Mass conversion, massacre vital in tribal history

Published: Thursday, Feb. 28 2002 12:00 a.m. MST

Shoshones, far left, perform with other tribes in the opening ceremonies of the Winter Games on Feb. 8.

Stuart W. Johnson, Deseret News

WASHAKIE, Box Elder County — For most people, "ghost town" is just another term for "abandoned village."

But for members of the Northwestern Band of Shoshones, Washakie, Box Elder County — 50 miles north of Brigham City on I-15 — may look empty, but it's hardly abandoned. Spirits from the past in Washakie still form a vital community.

"I've sensed them," said Mae Parry, Shoshone historian and matriarch. "I'm sure others have, too."

Tom Pacheco, a tribal member, remembers visiting the Washakie graveyard and asking his wife the name of the Indian woman he saw hovering near her.

"What Indian woman?" his wife asked.

Pacheco says he suddenly realized it was the spirit of his grandmother.
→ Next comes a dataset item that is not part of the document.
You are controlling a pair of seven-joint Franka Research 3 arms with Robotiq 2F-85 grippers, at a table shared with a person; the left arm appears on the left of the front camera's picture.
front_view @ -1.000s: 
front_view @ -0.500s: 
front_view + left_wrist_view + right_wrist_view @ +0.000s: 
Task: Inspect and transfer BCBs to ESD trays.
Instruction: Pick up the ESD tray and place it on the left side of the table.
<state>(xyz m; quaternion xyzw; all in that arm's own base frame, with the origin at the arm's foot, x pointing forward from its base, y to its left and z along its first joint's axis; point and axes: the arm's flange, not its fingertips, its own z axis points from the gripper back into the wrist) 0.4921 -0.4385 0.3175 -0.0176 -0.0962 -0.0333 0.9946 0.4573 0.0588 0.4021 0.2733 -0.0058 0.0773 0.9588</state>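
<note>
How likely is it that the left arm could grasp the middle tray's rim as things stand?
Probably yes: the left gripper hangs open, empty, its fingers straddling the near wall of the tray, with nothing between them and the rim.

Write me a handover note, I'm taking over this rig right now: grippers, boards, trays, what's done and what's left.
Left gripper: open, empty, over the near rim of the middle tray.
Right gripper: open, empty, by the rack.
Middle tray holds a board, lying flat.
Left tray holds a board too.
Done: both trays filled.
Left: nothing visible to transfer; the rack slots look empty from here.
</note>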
Years ago, the town of Washakie was the cultural center for Utah's Shoshones. Tribal scribe Willie Ottogary filed his famous newspaper reports from there. Trains came through daily. Children chased along the ditches. In time, however, the number of people in the cemetery came to outnumber the living. Because of World War II and other strains, the town was eventually forsaken. Today, a polygamous group has moved in.

But just west of the town, the Washakie graveyard is still alive in the Shoshone heart. The recent census claims there are 589 Shoshones living in Utah. The census, however, forgot to count the spirits of their ancestors.
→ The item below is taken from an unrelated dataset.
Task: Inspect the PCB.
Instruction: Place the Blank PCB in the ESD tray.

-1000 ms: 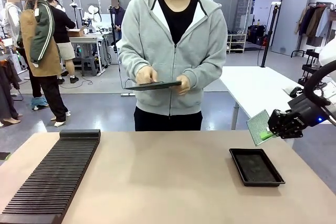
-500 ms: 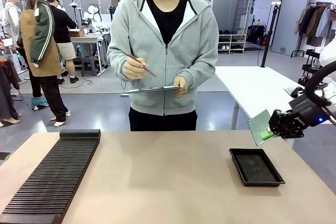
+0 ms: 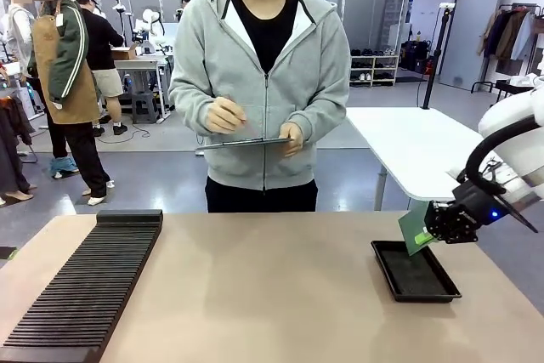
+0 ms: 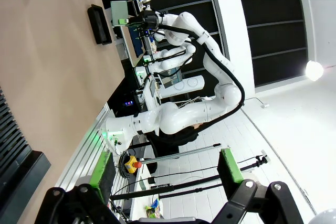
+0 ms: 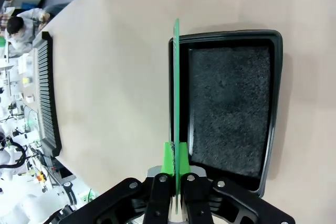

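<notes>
My right gripper (image 3: 427, 233) is shut on the PCB (image 3: 413, 229), a thin green board held tilted just above the far left edge of the black tray (image 3: 416, 274). In the right wrist view the PCB (image 5: 176, 87) shows edge-on, pinched at its lower end by the right gripper (image 5: 175, 157), over the left rim of the foam-lined tray (image 5: 231, 108). My left gripper (image 4: 165, 169) stands open, green pads (image 4: 101, 169) wide apart and nothing between them. Far off in that view the PCB (image 4: 119, 10) hangs beside the tray (image 4: 99, 23).
A long black slotted rack (image 3: 85, 286) lies along the table's left side. A person in a grey hoodie stands at the far edge, writing on a clipboard (image 3: 246, 144). A white table (image 3: 416, 146) stands behind on the right.
My right gripper has come down and slightly left with the PCB, from well above the tray to just over its far left edge. The person's pen hand has dropped to the clipboard.
</notes>
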`<state>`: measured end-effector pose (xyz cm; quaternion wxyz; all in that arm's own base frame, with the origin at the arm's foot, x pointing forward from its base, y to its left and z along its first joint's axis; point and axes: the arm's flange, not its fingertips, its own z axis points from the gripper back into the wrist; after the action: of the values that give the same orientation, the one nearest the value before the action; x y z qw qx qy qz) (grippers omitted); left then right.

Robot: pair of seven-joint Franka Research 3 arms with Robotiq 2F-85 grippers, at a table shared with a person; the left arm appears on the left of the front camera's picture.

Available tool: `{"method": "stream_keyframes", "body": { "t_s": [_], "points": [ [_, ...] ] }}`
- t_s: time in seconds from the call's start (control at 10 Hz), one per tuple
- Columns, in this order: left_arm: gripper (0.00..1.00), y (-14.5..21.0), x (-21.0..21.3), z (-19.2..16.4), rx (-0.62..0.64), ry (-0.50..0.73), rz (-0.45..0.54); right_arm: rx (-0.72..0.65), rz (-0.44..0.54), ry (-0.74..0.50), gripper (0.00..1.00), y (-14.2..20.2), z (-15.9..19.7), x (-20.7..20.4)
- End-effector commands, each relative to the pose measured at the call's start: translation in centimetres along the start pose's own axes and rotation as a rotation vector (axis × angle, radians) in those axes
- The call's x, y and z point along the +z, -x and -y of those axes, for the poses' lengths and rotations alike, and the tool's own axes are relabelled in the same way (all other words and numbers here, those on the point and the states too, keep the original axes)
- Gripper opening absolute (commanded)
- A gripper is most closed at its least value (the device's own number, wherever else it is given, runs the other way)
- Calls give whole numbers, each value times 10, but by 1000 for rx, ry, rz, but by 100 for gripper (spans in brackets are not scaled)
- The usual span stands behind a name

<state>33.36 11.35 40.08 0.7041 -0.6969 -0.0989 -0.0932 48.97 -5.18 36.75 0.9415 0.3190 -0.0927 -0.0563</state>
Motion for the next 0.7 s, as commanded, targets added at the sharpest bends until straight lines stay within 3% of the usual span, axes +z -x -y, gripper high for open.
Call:
{"method": "stream_keyframes", "body": {
  "t_s": [0.0,0.6],
  "points": [
    [100,1,1,1,2,-1,-1,-35,-24,32,3,-15,-4,-11],
    [100,1,1,1,2,-1,-1,-43,-95,82,3,-9,8,-43]
  ]
}}
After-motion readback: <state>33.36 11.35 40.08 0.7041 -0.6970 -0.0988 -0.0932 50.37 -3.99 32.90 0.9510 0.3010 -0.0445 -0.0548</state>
William Kennedy, the Pulitzer Prize novelist, said the dead — like the living — settle into neighborhoods. Such is the case in the Washakie cemetery. Scattered here and there — with plenty of elbow-room between them — honored Shoshone families huddle in family groups — the Pachecos, Newmans, Ottogarys and Timbimboos. Some lie in parallel mounds near the roadway. Others are tucked into the small groves of sage or lie alone and vulnerable on the hillside. There seems to be no rhyme nor reason to the arrangements. But there is poetry. And there is also a sense of the sacred.
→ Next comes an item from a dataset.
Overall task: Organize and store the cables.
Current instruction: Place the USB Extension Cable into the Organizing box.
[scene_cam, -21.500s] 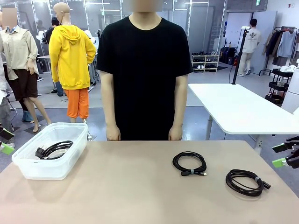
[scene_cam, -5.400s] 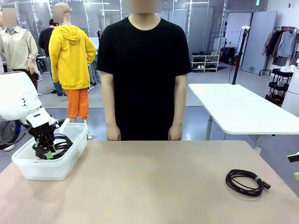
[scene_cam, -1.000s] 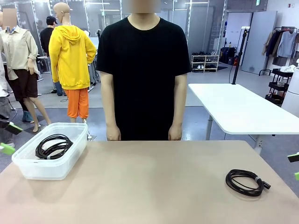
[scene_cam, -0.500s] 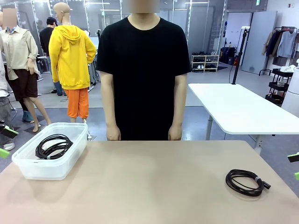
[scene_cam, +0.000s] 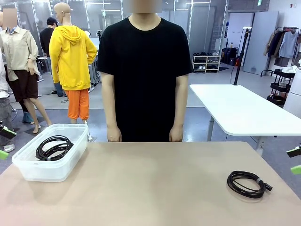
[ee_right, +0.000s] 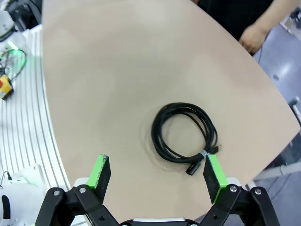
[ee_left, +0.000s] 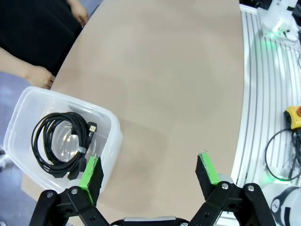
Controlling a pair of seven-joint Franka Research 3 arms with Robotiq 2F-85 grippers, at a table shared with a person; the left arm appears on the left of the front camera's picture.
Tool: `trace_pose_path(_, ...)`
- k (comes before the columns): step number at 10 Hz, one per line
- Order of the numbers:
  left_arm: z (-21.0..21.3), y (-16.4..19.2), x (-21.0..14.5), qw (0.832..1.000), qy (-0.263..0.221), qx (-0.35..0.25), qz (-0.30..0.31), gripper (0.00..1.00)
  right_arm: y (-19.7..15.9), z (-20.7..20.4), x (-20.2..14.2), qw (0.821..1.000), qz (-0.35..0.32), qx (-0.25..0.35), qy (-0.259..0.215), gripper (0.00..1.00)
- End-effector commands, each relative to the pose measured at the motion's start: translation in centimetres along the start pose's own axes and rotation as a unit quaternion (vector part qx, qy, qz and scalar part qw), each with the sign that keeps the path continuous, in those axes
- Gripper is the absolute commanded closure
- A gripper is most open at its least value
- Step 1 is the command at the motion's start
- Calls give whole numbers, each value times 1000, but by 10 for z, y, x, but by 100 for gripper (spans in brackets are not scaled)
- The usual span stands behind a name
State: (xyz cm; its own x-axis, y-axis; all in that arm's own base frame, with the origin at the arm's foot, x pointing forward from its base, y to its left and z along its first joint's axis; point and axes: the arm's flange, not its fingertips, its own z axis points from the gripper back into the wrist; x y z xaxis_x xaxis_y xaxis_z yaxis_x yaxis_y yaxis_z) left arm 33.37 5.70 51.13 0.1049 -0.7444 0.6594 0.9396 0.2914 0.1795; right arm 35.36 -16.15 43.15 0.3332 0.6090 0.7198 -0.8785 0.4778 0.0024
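Note:
A coiled black cable (scene_cam: 246, 183) lies on the tan table at the right, plug end toward the edge. Under my right gripper (ee_right: 156, 172) the same cable (ee_right: 184, 132) rests just ahead of the open fingers, untouched. More coiled cables (scene_cam: 54, 147) lie inside a clear plastic bin (scene_cam: 47, 172) at the left. My left gripper (ee_left: 148, 169) hovers open above the table beside that bin (ee_left: 111, 141), with the stored cables (ee_left: 59, 143) to its left. In the front view the left gripper (scene_cam: 3, 143) and the right gripper (scene_cam: 295, 160) sit at the picture's edges.
A person in a black shirt (scene_cam: 145, 70) stands at the far edge with hands (scene_cam: 114, 135) hanging by the table rim. The middle of the tan table (scene_cam: 150, 188) is bare. A white table (scene_cam: 235, 108) stands beyond on the right.
My right gripper has risen slightly at the right edge. My left gripper has drawn a little further toward the left edge. The cables and the bin have not moved.

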Motion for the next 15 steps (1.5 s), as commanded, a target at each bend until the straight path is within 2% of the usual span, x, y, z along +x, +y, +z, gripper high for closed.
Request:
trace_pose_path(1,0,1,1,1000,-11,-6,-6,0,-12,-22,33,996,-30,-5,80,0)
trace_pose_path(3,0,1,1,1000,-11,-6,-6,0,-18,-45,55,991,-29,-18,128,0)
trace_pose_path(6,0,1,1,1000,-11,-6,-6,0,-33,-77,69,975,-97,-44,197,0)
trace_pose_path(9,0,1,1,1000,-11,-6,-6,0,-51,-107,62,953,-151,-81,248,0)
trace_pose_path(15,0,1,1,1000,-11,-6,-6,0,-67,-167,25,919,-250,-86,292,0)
The Washakie graveyard is holy ground.

Holy places, in fact, are a vital part of Shoshone identity. And it's ironic the tribe that defines itself most by landmarks and landscape owns almost no land in Utah. Of its meager 187 acres, 75 acres are taken up by the graveyard itself.

That's a tiny patch of earth for a tribe that once spread across the entire Mountain West.

Originally known as the "So-So-Goi" (those who travel on foot), the Shoshones walked — and rode — their way throughout the West, settling over a five-state area. Some put down roots in the Wind River region of Wyoming, where Fort Washakie is now the tribal headquarters. Others ended up in Fort Hall, Idaho, under the leadership of Chief Pocatello.

Those who remained in Utah — the Northwestern Band — lived under the watchful eye of Chief Sagwich.

In his book "Sagwich: Shoshone Chieftain, Mormon Elder 1822-1887," author Scott Christensen calls Sagwich "one of Utah's most significant native sons."

He was a key figure when George Washington Hill, a missionary for The Church of Jesus Christ of Latter-day Saints, baptized the entire tribe at a bend in the Bear River near Corinne. Sagwich was also a key figure when the U.S. Army, under the command of Patrick Edward Connor, killed 250 Shoshone men, women and children in the 1863 "Bear River Massacre" at another bend in the Bear near Franklin, Idaho.

Today, those two events — and two sites — stand in high relief in the Shoshone legacy.

"I think they were the two defining events in our tribal history," said Bruce Parry, executive director of the tribe. "In the early 1870s, every member of the tribe — except one — was baptized into The Church of Jesus Christ of Latter-day Saints. And the only reason he wasn't baptized was he was afraid of water. Somewhere between 200 and 300 Shoshones joined the church then."